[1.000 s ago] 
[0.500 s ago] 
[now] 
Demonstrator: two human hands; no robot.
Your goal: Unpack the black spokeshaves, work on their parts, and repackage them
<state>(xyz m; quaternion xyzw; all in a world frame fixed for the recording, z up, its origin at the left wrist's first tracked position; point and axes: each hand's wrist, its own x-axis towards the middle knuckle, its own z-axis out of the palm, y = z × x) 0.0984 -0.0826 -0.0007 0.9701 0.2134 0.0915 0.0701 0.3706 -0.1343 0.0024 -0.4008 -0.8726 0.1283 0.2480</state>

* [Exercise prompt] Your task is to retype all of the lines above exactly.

* [Task output]
[1.000 s ago] 
[0.500 s ago] 
[now] 
Demonstrator: two human hands; no robot.
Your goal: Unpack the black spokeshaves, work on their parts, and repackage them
<state>(xyz m; quaternion xyzw; all in a world frame fixed for the recording, z up, its origin at the left wrist's first tracked position; point and axes: each hand's wrist, its own x-axis towards the middle knuckle, its own z-axis out of the palm, y = z × x) 0.0984 -0.0826 -0.0007 0.9701 0.2134 0.0915 0.0701 0.3706 -0.1343 0.0024 -0.4008 -0.8726 0.1283 0.2480</state>

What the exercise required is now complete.